▸ **ASSIGNED TASK**
Please retype the data below exactly, stopping after the line with "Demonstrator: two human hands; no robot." and skipping every picture.

=== Section Start ===

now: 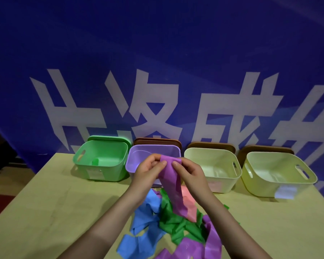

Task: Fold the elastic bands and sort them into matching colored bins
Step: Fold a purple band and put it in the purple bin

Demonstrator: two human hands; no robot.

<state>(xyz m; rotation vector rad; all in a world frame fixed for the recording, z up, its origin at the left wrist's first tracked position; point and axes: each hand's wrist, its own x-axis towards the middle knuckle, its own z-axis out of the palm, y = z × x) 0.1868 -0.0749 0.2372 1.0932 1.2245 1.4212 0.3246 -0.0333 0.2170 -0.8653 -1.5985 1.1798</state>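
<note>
A purple elastic band [171, 182] hangs doubled over from both my hands, in front of the purple bin [138, 156]. My left hand [148, 170] pinches its top edge on the left and my right hand [188, 171] pinches it on the right. Its lower end trails down onto a loose heap on the table: blue bands [146, 221], green bands [176, 221], a pink band [188, 202] and more purple bands [200, 245]. A green bin [101, 158] stands left of the purple one and holds a small green piece [95, 161].
Two pale yellow-green bins [211, 169] [277, 172] stand to the right of the purple bin, all in a row at the table's [45, 212] far edge. Lids lean behind the bins. A blue banner with white characters [157, 71] hangs behind.
</note>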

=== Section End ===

▸ **TASK OUTPUT**
now: 

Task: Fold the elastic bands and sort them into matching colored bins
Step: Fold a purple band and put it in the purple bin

Demonstrator: two human hands; no robot.

The output contains nothing further.